Les Québécois plus tentés qu’avant de dépenser

Par La rédaction | 22 janvier 2018 | Dernière mise à jour le 15 août 2023
3 minutes de lecture
jehsomwang / 123RF

Les Québécois entrevoient leur avenir financier avec plus d’optimisme qu’il y a dix ans, mais l’arrivée des nouvelles technologies les soumet aussi à beaucoup plus de tentations, révèle un récent sondage de Placements Mackenzie. Ils auront besoin de vos judicieux conseils pour savoir où tracer la ligne entre épargner et consommer.

Le sondage a été réalisé pour Placements Mackenzie par Environics Communications et Léger Marketing du 25 octobre au 5 novembre 2017, auprès de 1 500 Canadiens.

Si on compare avec les résultats d’il y a dix ans, on constate que plus de la moitié des répondants québécois (52 %) ont vu leur salaire augmenter depuis 2007, parfois de plus de 50 %.

En 2007, 40 % des répondants à un sondage similaire prévoyait que leur salaire resterait le même, diminuerait ou augmenterait de moins de dix pour cent au cours de la décennie à venir. Il faut dire qu’à l’époque, certaines données économiques rendaient difficiles un enthousiasme débordant.

« Leur pessimisme provenait en partie du fait qu’entre 1994 et 2004 l’inflation avait augmenté de 22,2 %, alors que les salaires avaient seulement crû de 14,4 % », rappelle Karine Précourt, directrice, planification fiscale et successorale à Placements Mackenzie.

C’est au Québec, en Colombie-Britannique et en Ontario que l’on trouve la plus grande proportion d’augmentations de salaire de plus de 50 % en dix ans. Influencés peut-être par cette tendance, sept Québécois sur dix croient que leur mode de vie sera similaire ou meilleur dans dix ans. En 2007, ils n’étaient que 35 % à partager cet avis.

DÉPENSER EST SI FACILE

Par ailleurs, en 2017, un faramineux 93 % des Québécois admettaient que les nouvelles technologies facilitaient grandement leurs achats, ce qui peut inciter à consommer davantage.

Les achats en ligne (50 %), les outils de paiement rapide (38 %), les remises instantanées et autres incitatifs (37 %) et les achats programmés et automatisés (32 %) sont tous mentionnés comme des facteurs facilitant la consommation.

« On voit qu’une majorité de gens disposent de plus de ressources financières qu’il y a dix ans, mais aussi qu’il est plus facile de les dépenser, donc l’épargne-retraite demeure un défi », souligne Karine Précourt. Le risque est en effet que les augmentations de salaire prennent la direction des caisses des commerçants, plutôt que de l’épargne-retraite.

LES CONSEILLERS À LA RESCOUSSE

Pour y voir plus clair, plus d’un tiers des Québécois (38 %) soutiennent demander plus souvent l’aide de professionnels du conseil financier qu’il y a dix ans.

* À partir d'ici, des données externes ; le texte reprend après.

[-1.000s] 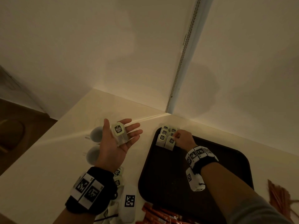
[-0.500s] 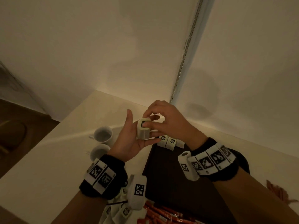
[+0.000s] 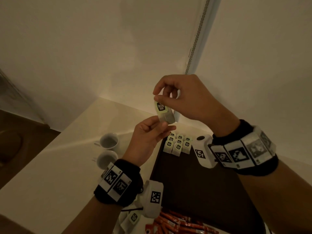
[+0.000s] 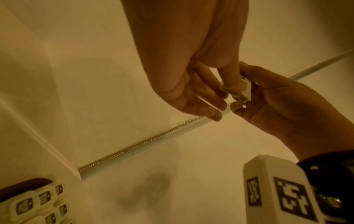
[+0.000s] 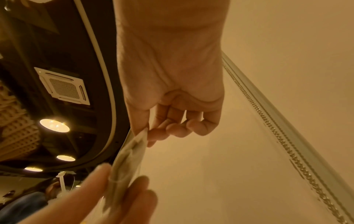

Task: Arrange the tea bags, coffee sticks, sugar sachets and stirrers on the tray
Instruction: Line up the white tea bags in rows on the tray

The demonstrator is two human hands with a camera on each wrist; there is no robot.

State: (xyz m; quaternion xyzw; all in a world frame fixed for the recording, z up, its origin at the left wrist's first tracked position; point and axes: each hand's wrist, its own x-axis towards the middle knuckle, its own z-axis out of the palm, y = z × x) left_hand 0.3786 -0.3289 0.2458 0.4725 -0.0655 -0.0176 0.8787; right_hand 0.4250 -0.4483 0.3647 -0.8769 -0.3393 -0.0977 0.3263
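Observation:
A tea bag (image 3: 164, 114) with a pale green tag is held in the air above the tray's far left corner. My right hand (image 3: 179, 100) pinches its tag end from above, and my left hand (image 3: 152, 132) pinches its lower end from below. The right wrist view shows the same tea bag (image 5: 128, 157) edge-on between both hands. Several tea bags (image 3: 178, 144) lie in neat rows in the far left corner of the dark tray (image 3: 194, 186). Red coffee sticks (image 3: 179, 223) lie at the tray's near edge, and loose tea bags (image 3: 133, 217) sit under my left wrist.
Two white cups (image 3: 108, 149) stand on the cream counter left of the tray. Walls meet in a corner just behind the counter, with a bead chain (image 3: 197, 36) hanging there. A person in a blue top (image 5: 28, 201) shows in the right wrist view.
My right hand left the tray's tea bags, came over to my left palm and took the tea bag's tag. Both hands have since risen, holding the bag between them.

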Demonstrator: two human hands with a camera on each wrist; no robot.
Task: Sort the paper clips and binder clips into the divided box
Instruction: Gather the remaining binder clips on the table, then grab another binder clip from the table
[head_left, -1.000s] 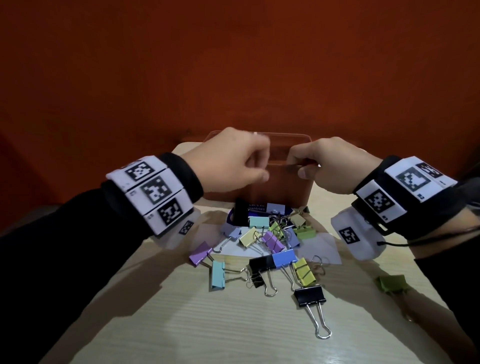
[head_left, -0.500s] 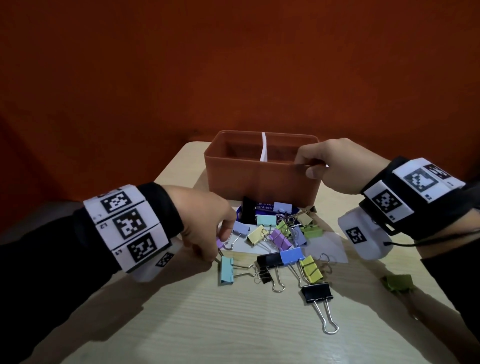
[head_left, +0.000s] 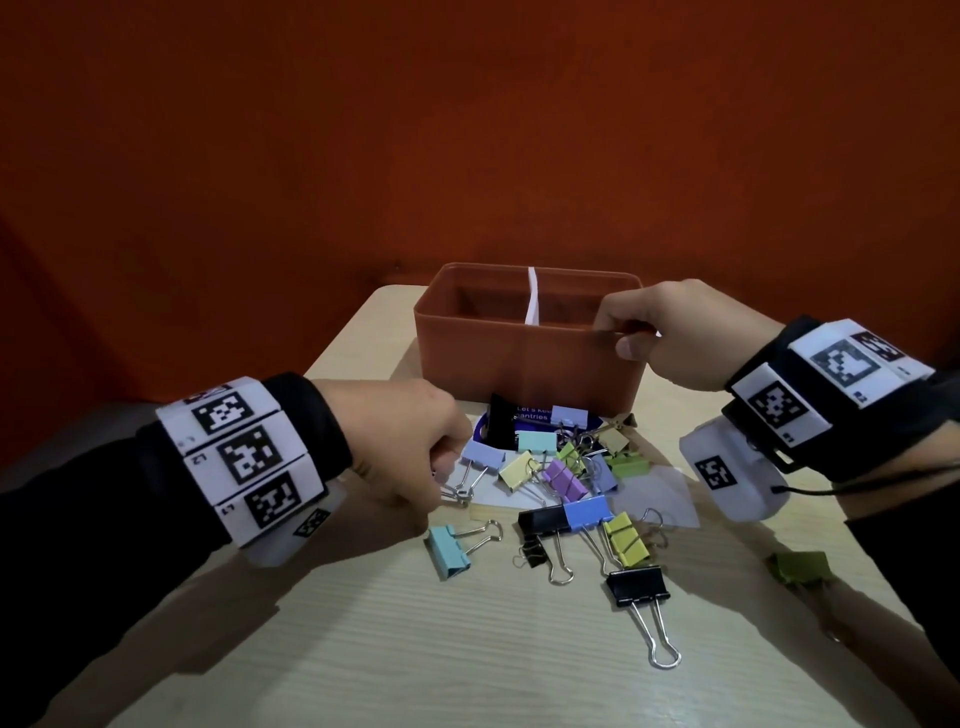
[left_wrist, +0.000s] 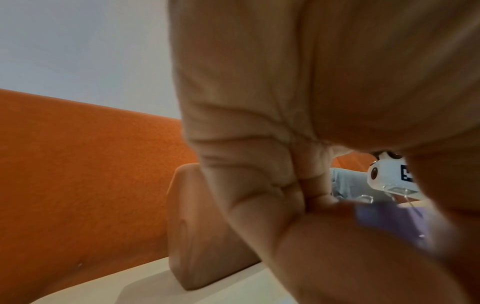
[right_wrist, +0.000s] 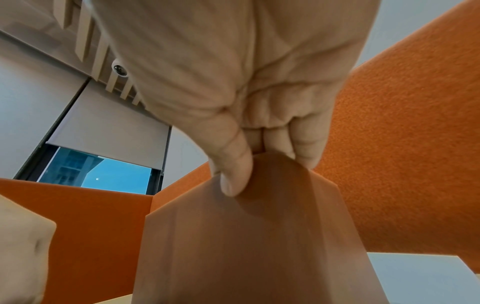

« C’est important, notamment en regard d’un autre sondage produit pour Mackenzie en novembre 2016, lequel démontrait que les gens qui ont recours à un conseiller étaient plus susceptibles d’avoir un plan financier, connaissaient mieux les produits financiers qui peuvent être détenus dans un REER ou un CELI et étaient plus susceptibles de cotiser à un régime de retraite », indique la directrice.

De leur côté, les professionnels du conseil financier doivent aussi s’efforcer de bien comprendre les changements importants qui viennent affecter leurs clients. Les nouvelles technologies, par exemple, offrent peut-être plus d’occasions de dépenser, mais elles changent les comportements et précarisent le marché du travail, compliquant l’atteinte des objectifs d’épargne-retraite de plusieurs ménages.

« Les conseillers et planificateurs financiers sont des ressources très utiles pour aider les Québécois à faire les meilleurs choix financiers, à préparer un plan d’épargne-retraite et à identifier les outils de placement les plus judicieux en fonction de leurs moyens financiers et de leur tolérance au risque, conclut Karine Précourt. C’est très important. »

Mais elle n’aura pas besoin de travailler fort pour vous convaincre de cela, n’est-ce pas?